• [TASK TO CARRY OUT]: Report the number of lines in the entries below that include the word "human", and nothing else.

*** Block opens ***

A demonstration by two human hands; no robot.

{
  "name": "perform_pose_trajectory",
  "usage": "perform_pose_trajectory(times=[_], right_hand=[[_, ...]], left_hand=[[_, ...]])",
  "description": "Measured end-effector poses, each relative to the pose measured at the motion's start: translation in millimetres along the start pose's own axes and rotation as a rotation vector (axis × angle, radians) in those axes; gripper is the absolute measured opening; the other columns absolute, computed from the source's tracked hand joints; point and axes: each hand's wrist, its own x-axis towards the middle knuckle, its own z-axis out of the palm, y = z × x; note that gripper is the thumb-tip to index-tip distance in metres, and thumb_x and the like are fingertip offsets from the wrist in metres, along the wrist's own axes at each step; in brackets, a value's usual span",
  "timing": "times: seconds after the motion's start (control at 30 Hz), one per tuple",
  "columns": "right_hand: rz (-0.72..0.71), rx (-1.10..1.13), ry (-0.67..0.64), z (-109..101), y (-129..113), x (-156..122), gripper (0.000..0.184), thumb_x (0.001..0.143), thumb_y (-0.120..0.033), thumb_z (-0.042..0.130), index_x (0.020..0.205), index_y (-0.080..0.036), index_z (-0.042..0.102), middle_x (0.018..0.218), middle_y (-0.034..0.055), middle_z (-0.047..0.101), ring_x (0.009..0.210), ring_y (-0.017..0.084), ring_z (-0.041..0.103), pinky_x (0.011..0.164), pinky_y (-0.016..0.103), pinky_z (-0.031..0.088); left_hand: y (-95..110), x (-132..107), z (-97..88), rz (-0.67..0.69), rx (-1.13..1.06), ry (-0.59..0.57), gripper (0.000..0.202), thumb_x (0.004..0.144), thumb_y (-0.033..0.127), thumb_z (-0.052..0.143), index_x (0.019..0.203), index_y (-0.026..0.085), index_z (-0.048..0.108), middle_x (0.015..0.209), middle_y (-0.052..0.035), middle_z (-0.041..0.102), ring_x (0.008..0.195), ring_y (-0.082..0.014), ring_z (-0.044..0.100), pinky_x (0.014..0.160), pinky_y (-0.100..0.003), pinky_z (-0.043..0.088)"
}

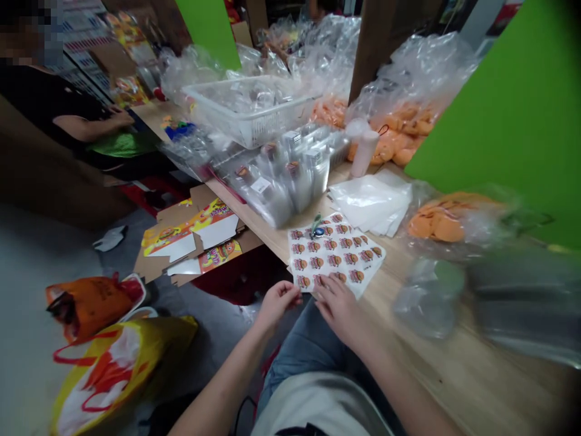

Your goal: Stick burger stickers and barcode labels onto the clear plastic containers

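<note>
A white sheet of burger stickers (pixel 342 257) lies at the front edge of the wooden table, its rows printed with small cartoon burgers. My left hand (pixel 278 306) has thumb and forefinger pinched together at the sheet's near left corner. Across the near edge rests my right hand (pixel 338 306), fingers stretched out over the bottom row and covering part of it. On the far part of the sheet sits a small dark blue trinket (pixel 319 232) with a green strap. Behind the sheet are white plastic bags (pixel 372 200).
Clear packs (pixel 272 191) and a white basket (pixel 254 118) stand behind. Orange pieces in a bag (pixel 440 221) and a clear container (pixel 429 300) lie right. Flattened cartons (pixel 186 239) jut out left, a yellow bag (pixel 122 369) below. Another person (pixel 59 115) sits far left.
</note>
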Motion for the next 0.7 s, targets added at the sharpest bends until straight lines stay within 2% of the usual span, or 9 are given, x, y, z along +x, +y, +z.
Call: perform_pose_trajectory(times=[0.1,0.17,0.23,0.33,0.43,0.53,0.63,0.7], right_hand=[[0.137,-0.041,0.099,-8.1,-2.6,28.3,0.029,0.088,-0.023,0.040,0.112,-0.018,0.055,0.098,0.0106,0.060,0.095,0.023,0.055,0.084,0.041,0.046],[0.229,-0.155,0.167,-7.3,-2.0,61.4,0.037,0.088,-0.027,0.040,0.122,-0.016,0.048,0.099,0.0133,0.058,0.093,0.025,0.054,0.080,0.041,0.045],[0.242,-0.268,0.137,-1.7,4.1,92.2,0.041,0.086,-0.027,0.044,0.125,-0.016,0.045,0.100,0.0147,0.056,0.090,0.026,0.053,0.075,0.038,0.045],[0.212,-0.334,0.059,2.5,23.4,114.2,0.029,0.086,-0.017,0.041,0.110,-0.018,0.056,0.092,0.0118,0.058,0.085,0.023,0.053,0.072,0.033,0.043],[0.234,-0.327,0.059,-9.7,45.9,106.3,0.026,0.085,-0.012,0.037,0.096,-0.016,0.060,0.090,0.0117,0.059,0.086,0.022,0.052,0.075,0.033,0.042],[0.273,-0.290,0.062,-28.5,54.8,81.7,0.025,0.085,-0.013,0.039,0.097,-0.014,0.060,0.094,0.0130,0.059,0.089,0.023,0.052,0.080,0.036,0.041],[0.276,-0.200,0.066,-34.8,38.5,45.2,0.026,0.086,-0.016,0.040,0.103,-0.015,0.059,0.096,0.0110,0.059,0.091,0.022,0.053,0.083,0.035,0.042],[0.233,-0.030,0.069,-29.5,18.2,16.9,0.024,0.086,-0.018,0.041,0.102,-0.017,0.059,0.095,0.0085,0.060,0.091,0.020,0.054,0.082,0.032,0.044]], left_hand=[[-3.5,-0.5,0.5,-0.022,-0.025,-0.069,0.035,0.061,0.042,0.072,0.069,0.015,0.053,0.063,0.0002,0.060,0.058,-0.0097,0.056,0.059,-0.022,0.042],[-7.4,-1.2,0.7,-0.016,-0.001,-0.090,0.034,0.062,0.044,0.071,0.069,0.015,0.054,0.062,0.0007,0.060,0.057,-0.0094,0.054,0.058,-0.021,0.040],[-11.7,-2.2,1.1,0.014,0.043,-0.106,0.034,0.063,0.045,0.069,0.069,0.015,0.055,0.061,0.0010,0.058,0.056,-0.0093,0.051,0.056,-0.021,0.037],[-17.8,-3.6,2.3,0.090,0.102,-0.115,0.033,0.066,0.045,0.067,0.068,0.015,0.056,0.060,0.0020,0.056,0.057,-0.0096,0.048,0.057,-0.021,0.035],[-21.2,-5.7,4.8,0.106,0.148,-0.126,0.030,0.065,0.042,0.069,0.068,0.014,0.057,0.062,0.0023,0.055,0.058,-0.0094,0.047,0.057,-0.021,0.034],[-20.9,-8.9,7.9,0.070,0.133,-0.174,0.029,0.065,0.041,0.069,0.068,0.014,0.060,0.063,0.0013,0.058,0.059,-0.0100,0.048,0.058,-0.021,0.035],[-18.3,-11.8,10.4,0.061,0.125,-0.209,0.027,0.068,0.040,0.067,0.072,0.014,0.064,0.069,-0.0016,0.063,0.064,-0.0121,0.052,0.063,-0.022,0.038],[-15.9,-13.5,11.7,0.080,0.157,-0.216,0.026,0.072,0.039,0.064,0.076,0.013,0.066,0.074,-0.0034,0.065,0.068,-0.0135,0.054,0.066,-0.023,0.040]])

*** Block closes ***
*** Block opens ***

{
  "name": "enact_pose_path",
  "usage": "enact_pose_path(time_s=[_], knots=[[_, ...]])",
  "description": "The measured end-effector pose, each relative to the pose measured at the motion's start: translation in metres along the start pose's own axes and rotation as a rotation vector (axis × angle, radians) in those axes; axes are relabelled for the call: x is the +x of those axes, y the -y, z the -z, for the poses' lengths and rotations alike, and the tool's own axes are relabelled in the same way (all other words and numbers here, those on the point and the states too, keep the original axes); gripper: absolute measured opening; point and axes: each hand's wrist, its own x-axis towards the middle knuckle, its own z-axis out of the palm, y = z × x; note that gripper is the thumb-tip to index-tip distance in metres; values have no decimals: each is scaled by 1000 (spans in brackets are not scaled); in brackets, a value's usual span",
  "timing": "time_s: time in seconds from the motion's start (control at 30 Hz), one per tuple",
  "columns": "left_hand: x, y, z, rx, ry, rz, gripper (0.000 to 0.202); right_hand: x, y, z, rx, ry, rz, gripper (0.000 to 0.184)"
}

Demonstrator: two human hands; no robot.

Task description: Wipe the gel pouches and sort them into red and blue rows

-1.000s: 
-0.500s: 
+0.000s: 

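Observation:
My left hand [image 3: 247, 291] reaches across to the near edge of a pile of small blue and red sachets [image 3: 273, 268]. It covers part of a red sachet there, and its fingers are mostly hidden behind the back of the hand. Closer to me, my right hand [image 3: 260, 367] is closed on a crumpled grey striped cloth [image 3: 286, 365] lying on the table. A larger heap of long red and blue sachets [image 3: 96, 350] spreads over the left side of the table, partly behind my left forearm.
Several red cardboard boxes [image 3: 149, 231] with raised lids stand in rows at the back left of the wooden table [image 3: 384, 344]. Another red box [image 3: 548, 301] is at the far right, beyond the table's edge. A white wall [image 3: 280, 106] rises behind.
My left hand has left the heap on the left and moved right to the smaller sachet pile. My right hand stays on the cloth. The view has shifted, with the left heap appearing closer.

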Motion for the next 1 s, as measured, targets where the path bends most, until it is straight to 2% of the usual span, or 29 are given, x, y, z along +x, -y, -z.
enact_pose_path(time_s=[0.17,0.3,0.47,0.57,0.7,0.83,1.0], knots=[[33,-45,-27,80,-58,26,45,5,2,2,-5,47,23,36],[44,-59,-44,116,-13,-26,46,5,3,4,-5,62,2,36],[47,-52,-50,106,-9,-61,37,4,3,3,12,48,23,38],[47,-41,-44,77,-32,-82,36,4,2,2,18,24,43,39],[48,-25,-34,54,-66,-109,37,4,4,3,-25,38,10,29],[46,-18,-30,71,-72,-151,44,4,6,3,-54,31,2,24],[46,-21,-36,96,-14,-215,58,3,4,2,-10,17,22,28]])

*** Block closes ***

• [RESPONSE AREA]: 2